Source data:
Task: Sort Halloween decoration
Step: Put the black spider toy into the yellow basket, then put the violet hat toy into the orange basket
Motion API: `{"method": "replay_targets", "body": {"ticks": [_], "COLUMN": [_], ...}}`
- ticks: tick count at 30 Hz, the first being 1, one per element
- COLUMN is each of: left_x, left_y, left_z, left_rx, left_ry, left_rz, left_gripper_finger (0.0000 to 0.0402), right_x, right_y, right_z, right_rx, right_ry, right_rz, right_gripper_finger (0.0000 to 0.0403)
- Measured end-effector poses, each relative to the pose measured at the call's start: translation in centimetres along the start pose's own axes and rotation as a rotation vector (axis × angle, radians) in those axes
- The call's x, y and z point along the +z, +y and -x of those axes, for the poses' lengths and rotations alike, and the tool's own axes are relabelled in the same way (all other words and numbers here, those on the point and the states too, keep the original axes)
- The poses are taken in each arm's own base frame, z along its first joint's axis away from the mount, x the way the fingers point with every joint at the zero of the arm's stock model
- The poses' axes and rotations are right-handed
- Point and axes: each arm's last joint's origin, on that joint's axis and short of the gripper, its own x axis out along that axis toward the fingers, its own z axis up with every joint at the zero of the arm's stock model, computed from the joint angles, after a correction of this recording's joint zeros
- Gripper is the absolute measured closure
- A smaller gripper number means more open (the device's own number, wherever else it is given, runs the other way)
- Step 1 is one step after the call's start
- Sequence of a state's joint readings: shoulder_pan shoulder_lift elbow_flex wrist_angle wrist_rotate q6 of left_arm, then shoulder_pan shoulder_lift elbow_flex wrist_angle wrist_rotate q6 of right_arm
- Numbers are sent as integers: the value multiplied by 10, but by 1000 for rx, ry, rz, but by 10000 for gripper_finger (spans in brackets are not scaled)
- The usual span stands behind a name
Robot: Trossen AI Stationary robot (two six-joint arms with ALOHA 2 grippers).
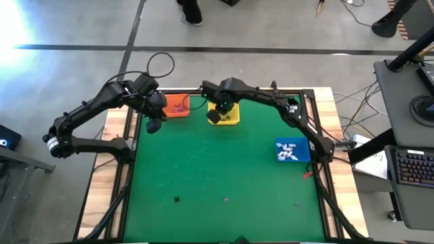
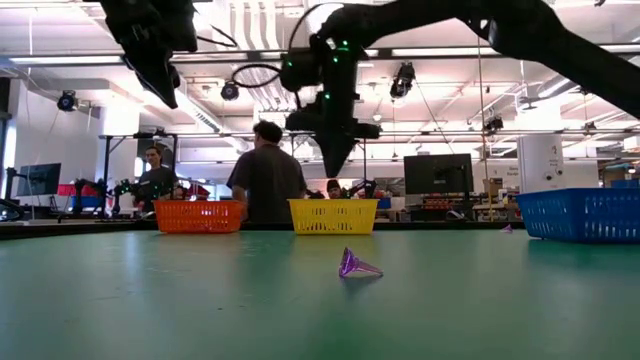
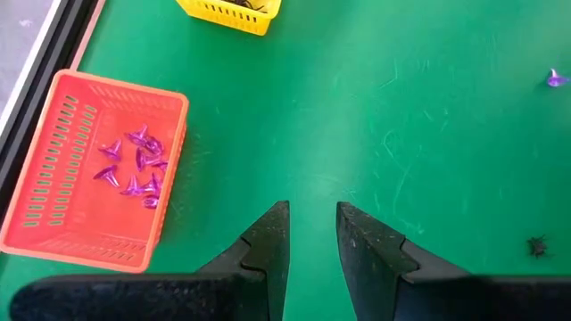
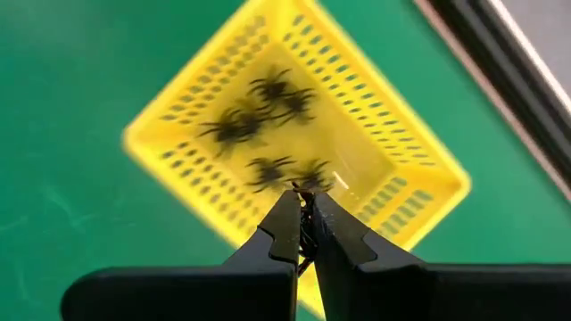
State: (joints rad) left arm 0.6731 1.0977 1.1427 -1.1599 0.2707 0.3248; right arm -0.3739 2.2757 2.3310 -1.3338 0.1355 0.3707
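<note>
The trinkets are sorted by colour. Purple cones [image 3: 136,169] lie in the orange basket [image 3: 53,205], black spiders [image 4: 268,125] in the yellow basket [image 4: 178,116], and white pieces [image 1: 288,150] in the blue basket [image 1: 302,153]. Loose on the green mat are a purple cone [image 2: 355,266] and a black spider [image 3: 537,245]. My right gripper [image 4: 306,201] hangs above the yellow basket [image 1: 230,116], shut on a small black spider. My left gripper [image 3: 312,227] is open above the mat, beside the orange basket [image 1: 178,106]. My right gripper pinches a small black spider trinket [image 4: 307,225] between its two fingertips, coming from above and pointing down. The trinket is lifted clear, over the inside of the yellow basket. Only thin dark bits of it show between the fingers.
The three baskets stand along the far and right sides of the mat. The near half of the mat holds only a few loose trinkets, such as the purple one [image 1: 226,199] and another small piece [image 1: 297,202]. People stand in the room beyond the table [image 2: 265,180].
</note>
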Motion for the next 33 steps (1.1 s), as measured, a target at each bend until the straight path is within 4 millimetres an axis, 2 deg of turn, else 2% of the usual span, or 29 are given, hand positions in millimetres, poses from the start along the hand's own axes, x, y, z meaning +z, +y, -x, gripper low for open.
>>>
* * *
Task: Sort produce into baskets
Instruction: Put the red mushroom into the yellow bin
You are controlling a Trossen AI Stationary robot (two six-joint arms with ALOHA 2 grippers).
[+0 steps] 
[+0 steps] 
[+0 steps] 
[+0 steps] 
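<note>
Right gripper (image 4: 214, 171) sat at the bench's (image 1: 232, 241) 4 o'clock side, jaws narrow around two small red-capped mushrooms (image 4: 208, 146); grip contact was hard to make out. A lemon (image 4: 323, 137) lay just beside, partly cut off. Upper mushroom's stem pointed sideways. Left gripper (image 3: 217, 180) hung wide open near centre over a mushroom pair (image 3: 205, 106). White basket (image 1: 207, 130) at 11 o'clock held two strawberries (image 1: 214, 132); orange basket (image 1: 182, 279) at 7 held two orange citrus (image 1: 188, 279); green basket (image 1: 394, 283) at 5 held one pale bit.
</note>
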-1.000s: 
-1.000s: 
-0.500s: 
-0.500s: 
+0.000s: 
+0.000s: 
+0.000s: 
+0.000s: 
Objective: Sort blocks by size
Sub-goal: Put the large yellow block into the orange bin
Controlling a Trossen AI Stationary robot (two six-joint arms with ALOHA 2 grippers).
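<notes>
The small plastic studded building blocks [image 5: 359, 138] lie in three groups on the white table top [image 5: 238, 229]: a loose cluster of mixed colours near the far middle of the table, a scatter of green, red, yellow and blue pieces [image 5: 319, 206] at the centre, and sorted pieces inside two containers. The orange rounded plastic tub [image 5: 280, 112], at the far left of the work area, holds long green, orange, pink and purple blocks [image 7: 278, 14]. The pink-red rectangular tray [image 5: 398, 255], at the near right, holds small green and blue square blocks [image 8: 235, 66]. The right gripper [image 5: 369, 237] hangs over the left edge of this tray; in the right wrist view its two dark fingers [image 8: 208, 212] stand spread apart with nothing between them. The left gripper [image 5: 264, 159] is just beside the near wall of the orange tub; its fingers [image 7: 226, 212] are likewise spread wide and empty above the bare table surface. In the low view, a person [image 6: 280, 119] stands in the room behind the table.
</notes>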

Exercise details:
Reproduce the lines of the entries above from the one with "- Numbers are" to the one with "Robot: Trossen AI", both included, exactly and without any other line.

Output:
- Numbers are sent as integers: the value multiplied by 10, but by 1000 for rx, ry, rz, but by 10000 for gripper_finger (spans in brackets are not scaled)
- The usual span stands behind a name
Robot: Trossen AI Stationary robot (two six-joint arms with ALOHA 2 grippers).

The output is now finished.